The tortoiseshell cat is satisfied
to sleep in the cradle of my legs,
crossed ankle to knee
like a man.
She’s making biscuits.
Needlepoint pricks
of practiced country cat claws
kneading my pale, doughy flesh.
The stray shepherd,
one eye sky blue and
the other mud brown,
is never satisfied.
But he missed me
when I ventured off the Ridge
and into town.
So he sits
as patient as he can manage
and I scratch his muzzle
and listen to the knock
of his tail on loose, front-porch
floorboards.
We sit in silence.
Except for the thump and the purr.
Except for the cardinal
screaming
“Wet dew!
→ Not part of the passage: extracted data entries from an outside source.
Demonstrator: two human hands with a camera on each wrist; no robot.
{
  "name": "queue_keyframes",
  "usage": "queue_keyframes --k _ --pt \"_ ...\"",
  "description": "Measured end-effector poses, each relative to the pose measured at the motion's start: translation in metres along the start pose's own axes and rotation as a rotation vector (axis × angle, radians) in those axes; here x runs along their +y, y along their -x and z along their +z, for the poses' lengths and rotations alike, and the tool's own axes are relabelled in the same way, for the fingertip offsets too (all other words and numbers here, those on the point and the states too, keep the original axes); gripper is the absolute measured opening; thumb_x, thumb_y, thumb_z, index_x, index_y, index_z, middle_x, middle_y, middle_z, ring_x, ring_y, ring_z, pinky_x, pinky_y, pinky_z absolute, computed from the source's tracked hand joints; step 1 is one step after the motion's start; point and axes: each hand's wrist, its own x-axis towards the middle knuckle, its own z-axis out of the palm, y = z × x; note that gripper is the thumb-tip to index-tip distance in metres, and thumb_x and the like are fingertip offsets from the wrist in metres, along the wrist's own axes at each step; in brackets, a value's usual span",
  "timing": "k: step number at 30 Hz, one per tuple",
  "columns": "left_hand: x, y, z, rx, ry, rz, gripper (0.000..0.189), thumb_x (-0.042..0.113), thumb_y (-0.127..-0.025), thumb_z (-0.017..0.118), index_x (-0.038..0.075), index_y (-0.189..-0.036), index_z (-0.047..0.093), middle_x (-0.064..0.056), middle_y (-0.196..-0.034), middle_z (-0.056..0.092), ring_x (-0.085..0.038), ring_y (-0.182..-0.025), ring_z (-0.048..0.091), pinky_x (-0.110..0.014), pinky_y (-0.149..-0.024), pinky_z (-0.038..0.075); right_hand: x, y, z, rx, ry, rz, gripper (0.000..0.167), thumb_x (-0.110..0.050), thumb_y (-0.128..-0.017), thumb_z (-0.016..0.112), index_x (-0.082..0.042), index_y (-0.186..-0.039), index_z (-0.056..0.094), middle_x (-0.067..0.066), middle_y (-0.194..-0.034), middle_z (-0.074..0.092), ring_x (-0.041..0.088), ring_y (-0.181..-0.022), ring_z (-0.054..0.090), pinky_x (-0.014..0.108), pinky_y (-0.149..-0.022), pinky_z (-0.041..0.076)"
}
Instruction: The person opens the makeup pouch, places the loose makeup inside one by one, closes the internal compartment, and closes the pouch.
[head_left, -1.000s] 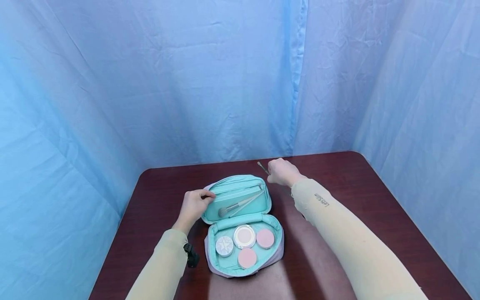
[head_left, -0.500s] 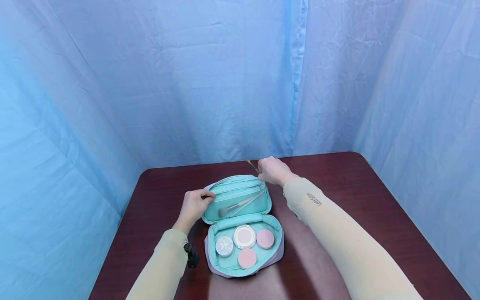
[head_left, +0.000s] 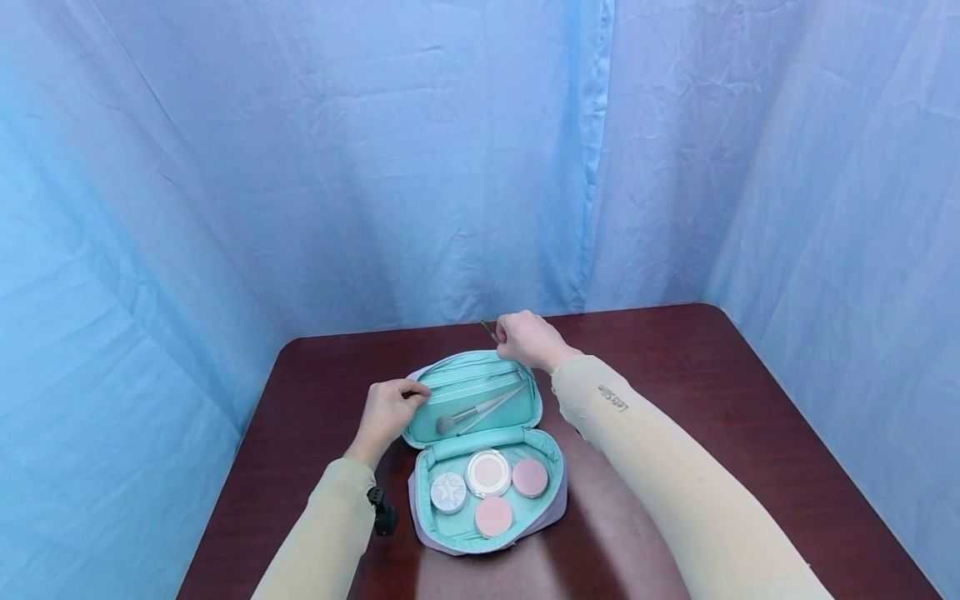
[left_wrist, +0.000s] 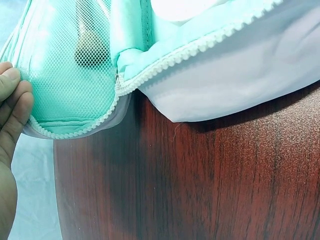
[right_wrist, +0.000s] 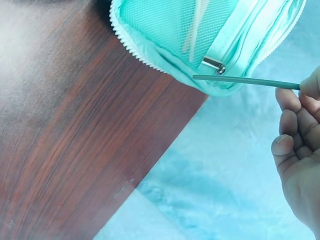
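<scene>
A lilac cosmetic bag (head_left: pixel 551 518) with mint lining lies unzipped on the table, its lid laid back. At the lid's left edge my left hand (head_left: pixel 384 414) pinches the top of the mesh pocket (left_wrist: pixel 60 95) between thumb and fingers. Behind that mesh lie two makeup brushes (head_left: pixel 477 409), slanting up to the right. My right hand (head_left: pixel 531 340) is over the lid's upper right corner. It pinches a slim green makeup brush (right_wrist: pixel 245 80), whose plain handle end crosses the lid's corner by the metal zipper pull (right_wrist: pixel 214 64) in the right wrist view.
The bag's lower half holds a star-patterned round case (head_left: pixel 448 493), a silver-rimmed compact (head_left: pixel 488 473) and two pink round cases (head_left: pixel 530 477). Under everything is a dark red wooden table (head_left: pixel 675 400). Blue curtains (head_left: pixel 420 167) hang behind it and at both sides.
My right hand has moved left with the green brush, from beside the lid's right edge to over its upper right corner. The left hand and the bag stay as they were.
</scene>
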Motion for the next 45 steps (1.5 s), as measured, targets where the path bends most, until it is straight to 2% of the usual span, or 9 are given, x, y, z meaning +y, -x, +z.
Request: queue_keyframes --k 8,19,25,36,45 --pt "-0.001 0.0 0.0 -0.009 0.016 -0.007 0.012 0.007 -0.095 0.072 0.013 -0.099 0.082 -0.004 -0.101 0.077 -0.023 -0.096 0.071 -0.04 -0.081 0.061 -0.005 -0.004 0.003 0.017 -0.026 -0.02 0.011 -0.005 -0.094 0.061 -0.01 -0.086 0.056 0.001 -0.071 0.048 0.014 -0.063 0.038 0.031 -0.063 0.037" --pt "-0.003 0.0 0.0 -0.005 0.028 -0.006 0.012 0.008 -0.095 0.072 0.014 -0.098 0.082 -0.003 -0.101 0.077 -0.023 -0.096 0.071 -0.04 -0.08 0.061 -0.009 -0.006 0.006 0.067 -0.078 -0.085 0.008 -0.004 -0.096 0.06 -0.011 -0.091 0.061 0.002 -0.079 0.061 0.014 -0.064 0.047 0.03 -0.065 0.042" --pt "-0.004 0.0 0.001 -0.002 0.033 -0.008 0.012 0.007 -0.095 0.072 0.014 -0.098 0.082 -0.004 -0.1 0.077 -0.023 -0.095 0.071 -0.04 -0.08 0.061 -0.014 -0.006 0.008 0.084 -0.088 -0.12 0.006 -0.006 -0.097 0.062 -0.009 -0.1 0.066 0.003 -0.086 0.066 0.015 -0.068 0.054 0.03 -0.069 0.048" --pt "-0.004 -0.001 0.002 -0.001 0.038 -0.01 0.012 0.008 -0.095 0.072 0.014 -0.098 0.082 -0.003 -0.1 0.077 -0.023 -0.094 0.07 -0.039 -0.08 0.061 -0.018 -0.009 0.015 0.093 -0.098 -0.139 0.006 -0.009 -0.101 0.061 -0.011 -0.098 0.065 0.001 -0.078 0.06 0.014 -0.067 0.05 0.03 -0.069 0.044" --pt "-0.006 -0.002 0.002 0.007 0.043 0.008 0.012 0.007 -0.094 0.073 0.014 -0.097 0.082 -0.003 -0.099 0.077 -0.023 -0.093 0.071 -0.039 -0.079 0.061 -0.02 -0.008 0.027 0.054 -0.061 -0.145 0.01 -0.01 -0.1 0.062 -0.01 -0.107 0.07 0.002 -0.093 0.07 0.013 -0.07 0.057 0.03 -0.07 0.05"
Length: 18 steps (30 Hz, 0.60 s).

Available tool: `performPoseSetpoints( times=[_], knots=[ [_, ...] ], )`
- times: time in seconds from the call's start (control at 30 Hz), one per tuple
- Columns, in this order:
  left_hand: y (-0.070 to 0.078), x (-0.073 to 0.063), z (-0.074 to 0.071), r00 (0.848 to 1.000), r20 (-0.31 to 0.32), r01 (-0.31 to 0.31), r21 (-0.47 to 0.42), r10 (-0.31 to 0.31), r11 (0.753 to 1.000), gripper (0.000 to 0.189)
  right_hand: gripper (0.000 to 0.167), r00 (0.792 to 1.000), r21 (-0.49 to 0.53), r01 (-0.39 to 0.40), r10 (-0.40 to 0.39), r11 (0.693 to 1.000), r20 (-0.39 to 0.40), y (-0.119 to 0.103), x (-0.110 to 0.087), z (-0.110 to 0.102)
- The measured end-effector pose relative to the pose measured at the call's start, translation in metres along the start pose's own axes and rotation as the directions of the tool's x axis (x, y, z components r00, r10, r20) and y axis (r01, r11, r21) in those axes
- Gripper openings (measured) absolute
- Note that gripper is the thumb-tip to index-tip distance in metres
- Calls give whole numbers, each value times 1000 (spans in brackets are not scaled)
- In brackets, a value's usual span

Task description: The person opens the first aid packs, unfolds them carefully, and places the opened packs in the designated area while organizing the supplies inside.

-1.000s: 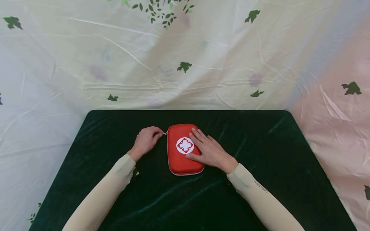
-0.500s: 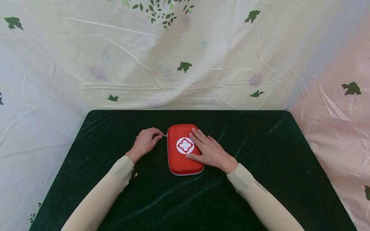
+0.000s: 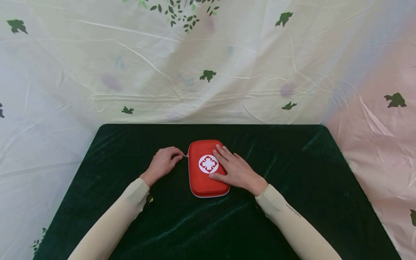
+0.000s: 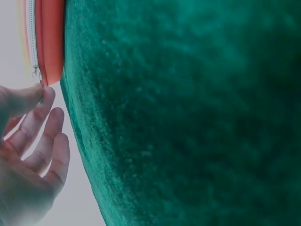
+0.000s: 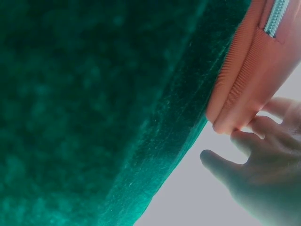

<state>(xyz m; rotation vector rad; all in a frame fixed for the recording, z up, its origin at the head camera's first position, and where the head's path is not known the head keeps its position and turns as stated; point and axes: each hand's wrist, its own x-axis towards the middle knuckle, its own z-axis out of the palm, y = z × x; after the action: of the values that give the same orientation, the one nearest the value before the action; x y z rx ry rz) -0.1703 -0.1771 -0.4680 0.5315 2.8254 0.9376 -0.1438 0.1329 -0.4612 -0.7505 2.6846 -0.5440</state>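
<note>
A red zippered first-aid case (image 3: 204,186) with a white cross emblem lies on the dark green cloth. At its left edge my left hand (image 3: 162,161) pinches the small metal zipper pull (image 3: 186,156) between thumb and index finger. The left wrist view shows this pinch close up, below the pale zipper teeth (image 4: 31,33); the other fingers are loosely bent. My right hand (image 3: 239,171) rests on the case's right half with fingers spread, touching the emblem's right edge. In the right wrist view the case's ribbed side (image 5: 240,80) and a zipper end (image 5: 275,19) show.
The green velvet cloth (image 3: 292,159) covers a table with rounded far corners. Behind it and at both sides hang pale curtains (image 3: 146,72) with leaf prints. Both forearms in cream sleeves (image 3: 113,220) reach in from the near edge.
My left hand has moved slightly toward me along the case's left edge, bringing the zipper pull with it. The right hand and the case have stayed in place.
</note>
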Motion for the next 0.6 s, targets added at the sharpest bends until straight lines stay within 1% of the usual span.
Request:
performPoseSetpoints(
  times=[0.37, 0.6],
  knots=[
    [3, -7, 1, 1000, 18, 1, 2, -1, 1000, 16, 96, 1000, 1, 5, -5, 1000, 1, 1, 1, 1],
    [2, -12, 5, 1000, 15, -24, -17, 24, 1000, 16, 96, 1000, -4, 1, -1, 1000, 1, 1, 1, 1]
  ],
)
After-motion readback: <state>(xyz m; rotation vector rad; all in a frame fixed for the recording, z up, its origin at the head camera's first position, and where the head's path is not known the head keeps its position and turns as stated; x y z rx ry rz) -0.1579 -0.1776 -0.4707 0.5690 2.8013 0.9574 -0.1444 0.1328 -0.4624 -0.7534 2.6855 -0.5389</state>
Wet dew!”
one last time
before the light breaks
the whole holler.
The Home Cemetery
We keep our dead
at the dead end
of a rutted gravel road.
Generations filed away
forever
in staggered rows.
They belong to me.
A birthright of last breath
And rotting body,
buried safely beneath
six feet of soil.
The dark soil
I came from.
Full grown and dirt poor.
This is my acreage.
Rich bottomland fertilized
by bone.
The cemetery floats,
a rounded island tethered
to the mountains
by creek-bed tombstones.
Dusted with broom sage.
Populated solely by lingering souls
and a stray, persistent
peacock
trespassing on my land,
picking his hungry way
over my graves.
Churched
All the old men
from the Beartown
Church of God
call me Sissy.
There’s Ligey
and Whirley
and Johnny
and my Mamaw’s cousin
who found Jesus
after he beat cancer
a couple years back.
They’re working men
of God.
They reminisce
about their drinking days
and trade around trucks
and stories about bad kids
and worsening eyesight.
When they think I’m eighteen,
they grin at the possibilities.
When they find out I’m thirtysomething,
the grins get a little sad
and soft around the edges,
at the thought
of the waste
of a good pair
of breeding hips.
I’d Melt
I want the kind of man
who wants the kind of woman
who keeps bacon grease.
He needs to notice
how it’s so much more
than stingy sustenance.
It’s ritual and relish,
the satisfaction of golden-brown biscuits.
He has to see
how it’s more
than just grease.
It’s gumption
and tradition
strained into a coffee cup
passed down through generations.
I need a man to recognize
the kind of love worth saving.
I long for a love
that holds up
like cast iron.
Stacking Firewood
Sticks of seasoned oak
smack the bottom of my wagon
as I whittle away at the woodpile.
Bend and heave, grunt and let fly.
I suck down the coming snow
and fill my lungs so deep it stings.
I find my rhythm,
sweating steam in the cold sunshine.
Bend and heave, grunt and let fly.
I lose it again when I spot a patch
of purple moss worthy of a poem
and take it as a sign,
reward for hard work
turned to smoke.
Oatmeal Cookie Communion
The layered skirttail
brushing my plump, pink,
baby cheek
is plaid.
Skinny strips of harvest orange
and goldenrod yellow
pen in blocks of pea green.
The geometric fields and fences
are flip-flopped.
Planted beneath a swirl of paisley sea.